A informatização do ato, uma perspetiva do século XX
Embora aquando da elaboração deste texto estivéssemos sob a égide de um Código do Procedimento Administrativo distinto, este artigo acaba por se demonstrar atual em virtude das necessárias adaptações que ocorreram e das urgentes atualizações vindouras.
O artigo em apreço, apresenta uma análise sobre o impacto da informatização na Administração Pública. Publicado em 1997, o estudo mantém-se relevante, dada a progressiva digitalização administrativa e os desafios jurídicos que dela decorrem.
O autor inicia a sua abordagem destacando a crescente importância da informática na atuação administrativa, refletindo sobre os benefícios e riscos da automatização. Embora a utilização de sistemas informáticos proporcione maior rapidez, eficiência e capacidade, também suscita preocupações quanto à desumanização das decisões, à rigidez dos procedimentos e à eventual limitação dos direitos.
Um dos principais pontos discutidos no artigo é a qualificação jurídica do ato administrativo informático.
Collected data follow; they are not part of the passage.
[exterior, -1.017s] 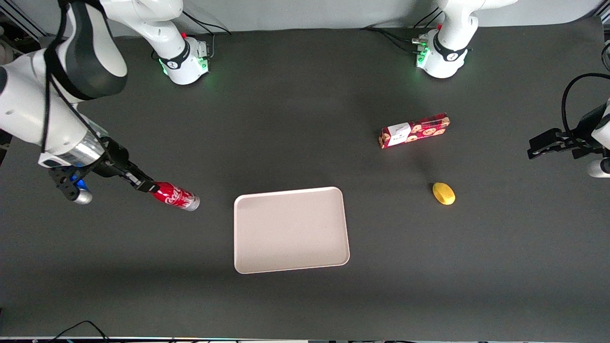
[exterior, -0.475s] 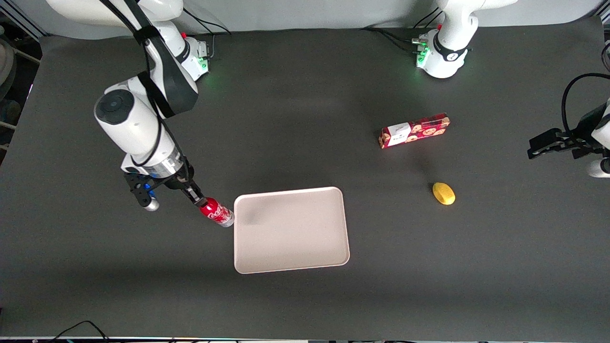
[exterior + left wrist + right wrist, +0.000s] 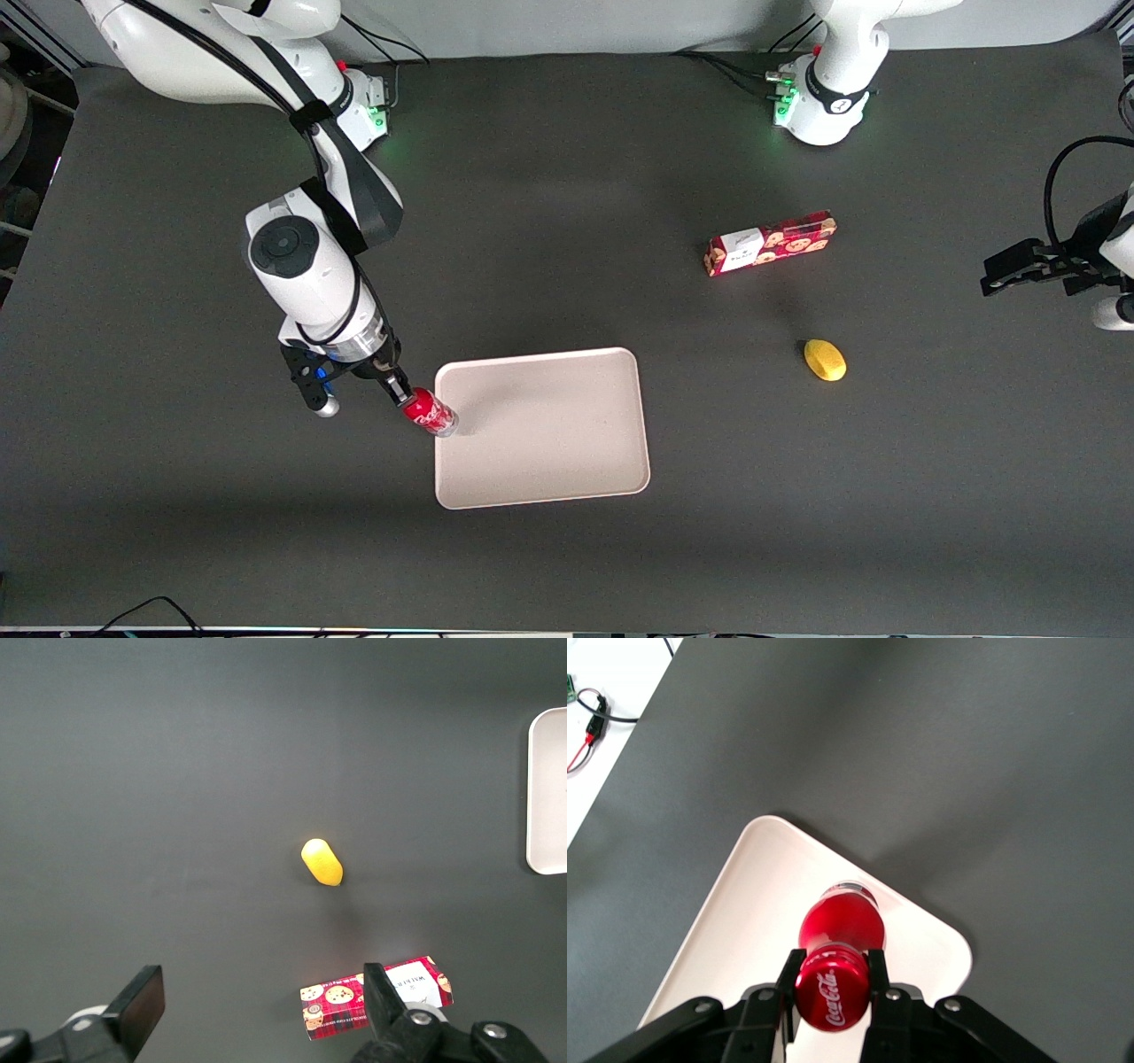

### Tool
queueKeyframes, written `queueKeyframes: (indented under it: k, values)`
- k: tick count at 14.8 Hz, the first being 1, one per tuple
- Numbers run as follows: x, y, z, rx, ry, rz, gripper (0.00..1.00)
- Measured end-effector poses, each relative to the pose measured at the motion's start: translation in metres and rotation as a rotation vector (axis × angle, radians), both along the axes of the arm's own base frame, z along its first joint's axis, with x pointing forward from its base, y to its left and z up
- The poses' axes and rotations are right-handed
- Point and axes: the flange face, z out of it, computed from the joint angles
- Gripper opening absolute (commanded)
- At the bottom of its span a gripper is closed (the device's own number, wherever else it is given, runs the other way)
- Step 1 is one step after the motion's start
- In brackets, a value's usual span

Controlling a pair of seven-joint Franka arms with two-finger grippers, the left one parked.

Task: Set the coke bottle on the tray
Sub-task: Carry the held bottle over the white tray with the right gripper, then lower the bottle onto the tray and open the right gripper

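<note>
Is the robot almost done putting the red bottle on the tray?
Nearly. Done: the gripper has the coke bottle pinched by its cap and lifted. In hand: the bottle hangs over the edge of the tray nearest the working arm, its base just above the tray in the wrist view. Left: lower it onto the tray and let go.

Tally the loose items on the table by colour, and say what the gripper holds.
Red: 2, the coke bottle and the patterned box
Yellow: 1, the small oval object
Pinkish-white: 1, the tray
Total: 4
The gripper is shut on the coke bottle's cap, over the tray's edge toward the working arm's end.
</note>
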Motion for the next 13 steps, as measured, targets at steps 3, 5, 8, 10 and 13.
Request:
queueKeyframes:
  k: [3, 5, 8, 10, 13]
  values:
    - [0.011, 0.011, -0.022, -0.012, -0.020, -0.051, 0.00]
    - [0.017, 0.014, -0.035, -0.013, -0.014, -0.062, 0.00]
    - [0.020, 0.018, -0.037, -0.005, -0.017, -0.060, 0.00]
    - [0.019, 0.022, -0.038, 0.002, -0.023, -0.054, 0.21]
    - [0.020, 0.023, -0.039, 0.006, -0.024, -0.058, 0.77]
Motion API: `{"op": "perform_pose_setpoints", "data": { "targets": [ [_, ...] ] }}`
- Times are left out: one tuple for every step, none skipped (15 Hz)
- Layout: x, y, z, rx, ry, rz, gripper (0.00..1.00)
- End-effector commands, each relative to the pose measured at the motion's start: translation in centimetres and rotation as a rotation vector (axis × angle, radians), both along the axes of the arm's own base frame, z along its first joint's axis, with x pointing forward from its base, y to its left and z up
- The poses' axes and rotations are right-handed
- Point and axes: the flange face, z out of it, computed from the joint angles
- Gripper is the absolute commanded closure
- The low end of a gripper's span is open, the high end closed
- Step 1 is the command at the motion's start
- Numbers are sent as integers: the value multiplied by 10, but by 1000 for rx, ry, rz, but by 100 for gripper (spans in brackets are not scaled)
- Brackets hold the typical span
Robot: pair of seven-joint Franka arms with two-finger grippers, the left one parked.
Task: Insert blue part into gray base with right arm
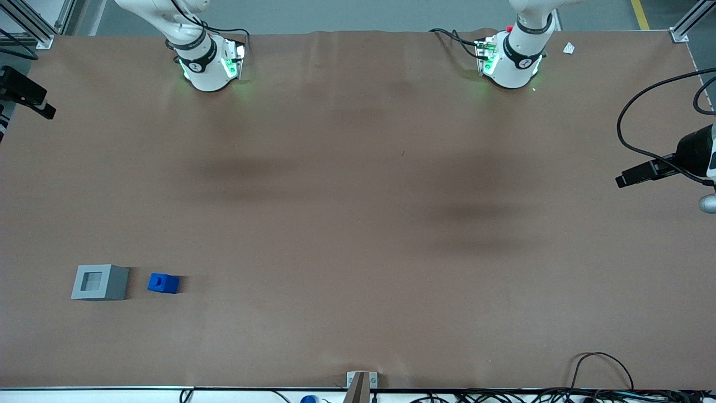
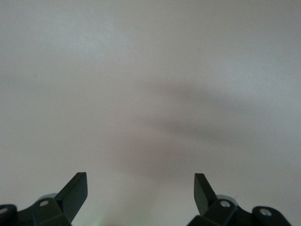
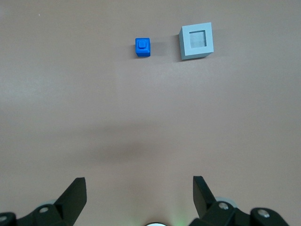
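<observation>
- Gray base near the counter corner at the working arm's end, close to the camera-side edge, socket up.
- Blue part just beside, apart from the base, untouched.
- Pincer spread wide, empty, high above bare counter, well apart from both pieces.
- Likely risks: off-centre grasp on so small a block, tilting it; slight misalignment over the socket, jamming on the rim; nudging the loose base aside.

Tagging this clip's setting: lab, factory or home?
Likely a robotics lab bench: brown-covered table with aluminium frame posts, side camera, loose cables. Open gripper hangs high above blue part and gray base.
</observation>
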Motion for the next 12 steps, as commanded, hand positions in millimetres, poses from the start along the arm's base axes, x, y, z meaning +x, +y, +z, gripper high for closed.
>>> {"op": "perform_pose_setpoints", "data": {
  "targets": [
    [2, 0, 3, -14, 5, -22, 0],
    [3, -1, 3, -16, 1, -23, 0],
    [6, -4, 1, -23, -3, -28, 0],
    [18, -4, -13, -38, 11, -27, 0],
    [34, -4, -27, -42, 4, -25, 0],
    [48, -4, -45, -37, 1, -25, 0],
    [66, -3, -64, -32, -6, -21, 0],
    [80, -4, -81, -32, -9, -19, 0],
    [95, 0, -101, -39, -7, -9, 0],
    [109, 5, -120, -39, -4, -1, 0],
    [121, 3, -142, -36, 6, -4, 0],
    [134, 2, -166, -31, 15, -7, 0]
  ]
}}
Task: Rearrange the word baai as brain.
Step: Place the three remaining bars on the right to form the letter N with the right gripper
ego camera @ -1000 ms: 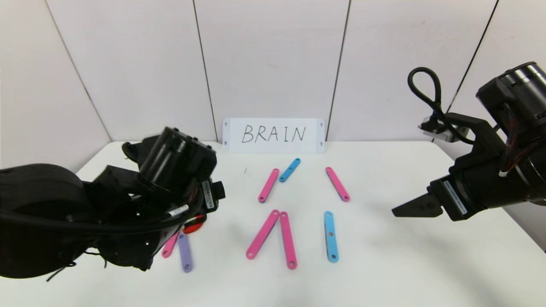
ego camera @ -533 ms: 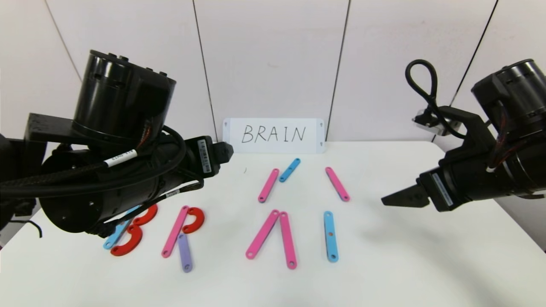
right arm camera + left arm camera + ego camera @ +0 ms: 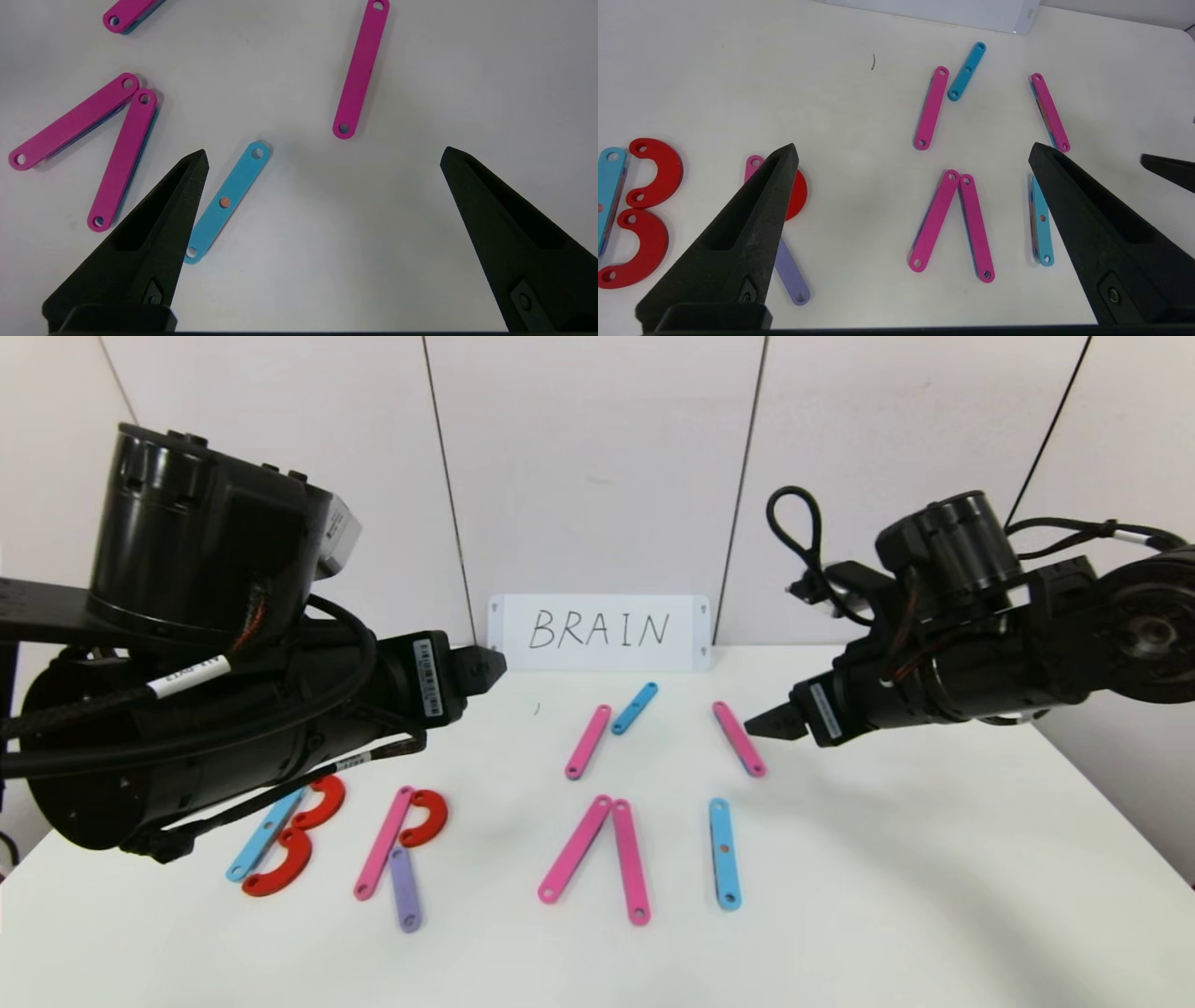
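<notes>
Just beyond the tip of the right gripper [image 3: 767, 721], whose jaws stand wide apart and hold nothing, lies a loose pink flat plastic strip [image 3: 738, 738] with end holes, its long axis running from far-left to near-right across the white surface [image 3: 887, 896]. That strip sits right at the right jaws, well away from the left arm, so by my judgement the right arm is the one placed to take it. Nearer the robot and a little left of that tip, the blue upright strip [image 3: 724, 852] forms the I.

The left gripper [image 3: 485, 670] hangs above the far-left part of the surface, jaws likewise spread and empty.

The built word lies along the near side: a B of a blue strip [image 3: 265, 834] and two red C-shaped curves [image 3: 297, 840], then an R of a pink strip [image 3: 384, 843], one red curve [image 3: 428, 817] and a purple leg [image 3: 404, 889], then two pink strips [image 3: 597, 859] leaning together as an A without a crossbar. A spare pink strip [image 3: 588, 741] and short blue strip [image 3: 635, 707] wait farther back.

The white card [image 3: 597, 632] against the wall reads "BRAIN" in black handwriting. Small labels on both arms are unreadable.
</notes>
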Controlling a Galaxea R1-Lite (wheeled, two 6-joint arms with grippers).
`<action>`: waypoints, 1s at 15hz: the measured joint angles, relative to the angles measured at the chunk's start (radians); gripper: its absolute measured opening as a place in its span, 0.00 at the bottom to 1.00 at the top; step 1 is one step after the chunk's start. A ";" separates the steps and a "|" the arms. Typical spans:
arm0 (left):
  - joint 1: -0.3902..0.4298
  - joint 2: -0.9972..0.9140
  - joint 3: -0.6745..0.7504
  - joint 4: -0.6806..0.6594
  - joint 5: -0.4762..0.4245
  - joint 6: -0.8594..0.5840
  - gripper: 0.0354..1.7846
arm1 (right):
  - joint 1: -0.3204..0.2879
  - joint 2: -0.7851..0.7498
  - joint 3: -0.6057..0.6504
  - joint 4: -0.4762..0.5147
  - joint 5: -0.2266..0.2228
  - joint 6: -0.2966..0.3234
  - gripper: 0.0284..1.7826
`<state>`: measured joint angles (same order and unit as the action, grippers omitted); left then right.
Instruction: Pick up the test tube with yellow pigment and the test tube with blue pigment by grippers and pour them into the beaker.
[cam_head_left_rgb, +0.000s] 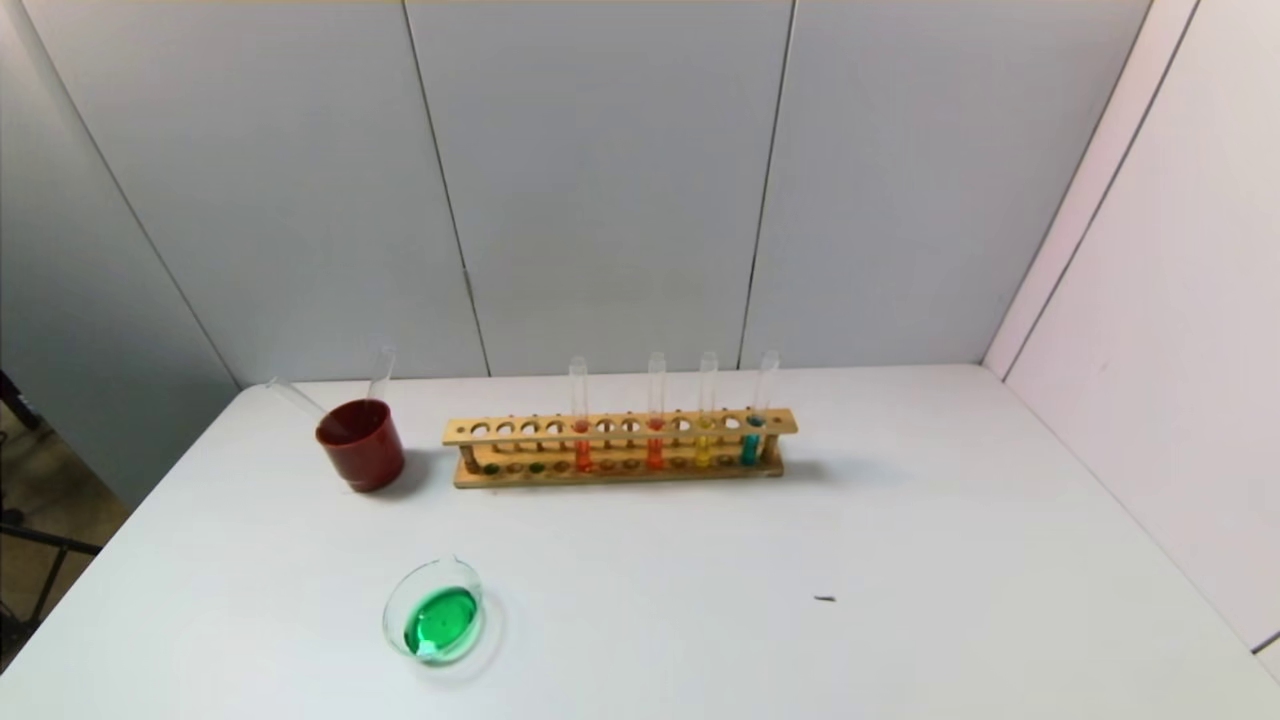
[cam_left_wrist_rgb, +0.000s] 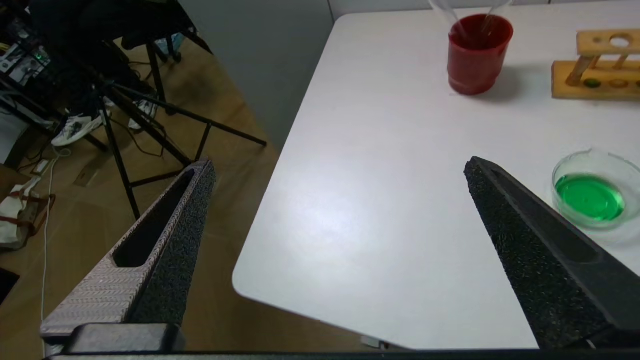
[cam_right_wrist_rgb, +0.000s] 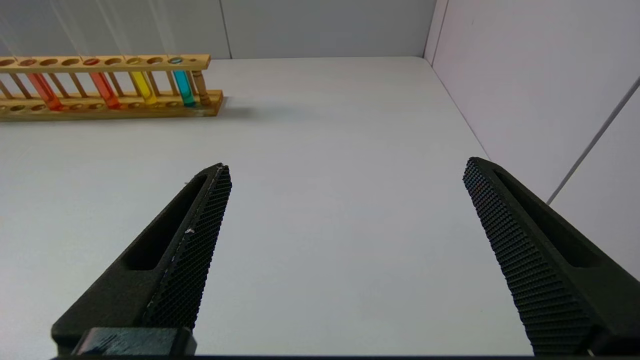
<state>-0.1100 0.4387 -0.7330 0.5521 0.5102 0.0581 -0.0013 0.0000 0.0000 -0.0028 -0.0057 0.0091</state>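
Beaker (cam_head_left_rgb: 434, 624) holding green liquid stands near the worktop's (cam_head_left_rgb: 900, 560) front; wooden rack (cam_head_left_rgb: 620, 447) behind holds two red, one yellow (cam_head_left_rgb: 704, 445), one blue tube (cam_head_left_rgb: 752, 440). Left gripper (cam_left_wrist_rgb: 340, 172): fingers spread, holding nothing, red cup (cam_left_wrist_rgb: 477, 52) with two empty tubes beyond. Right gripper (cam_right_wrist_rgb: 347, 172): fingers spread, holding nothing.

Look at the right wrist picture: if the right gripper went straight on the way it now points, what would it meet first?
Probably nothing soon. The right gripper is open over bare white table, and the line between its fingers runs to the grey back wall. The wooden rack stands off to one side, though depth is unclear.
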 joint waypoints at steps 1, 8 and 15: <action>0.039 -0.054 0.016 0.045 -0.024 0.000 0.98 | 0.000 0.000 0.000 0.000 0.000 0.000 0.95; 0.129 -0.335 0.261 0.041 -0.183 0.005 0.98 | 0.000 0.000 0.000 0.000 0.000 0.000 0.95; 0.115 -0.437 0.693 -0.492 -0.494 0.023 0.98 | 0.000 0.000 0.000 0.000 0.000 0.000 0.95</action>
<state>0.0053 0.0017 -0.0402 0.0600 0.0164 0.0806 -0.0013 0.0000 0.0000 -0.0028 -0.0062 0.0089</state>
Tradicionalmente, os atos administrativos são entendidos como as decisões que, no exercício de poderes jurídico-administrativos, visem produzir efeitos jurídicos externos numa situação individual e concreta. No entanto, Pedro Costa Gonçalves propõe uma redefinição que incorpora a participação dos sistemas informáticos no processo decisório. O autor sugere que a decisão automatizada deve ser reconhecida como um ato administrativo quando for assumida pelo órgão competente, ainda que tenha sido gerada por um equipamento informático. Essa perspetiva abre espaço para um debate mais amplo sobre a atribuição da responsabilidade e a legitimidade dessas decisões no ordenamento jurídico.
Além disso, o autor examina as condições de validade desses atos, alertando para possíveis falhas derivadas de erros na programação, na introdução de dados ou no funcionamento dos sistemas. Diante dessas fragilidades, propõe um regime de responsabilidade objetiva para a Administração Pública, visando assegurar a proteção dos cidadãos diante de eventuais falhas nos processos automatizados.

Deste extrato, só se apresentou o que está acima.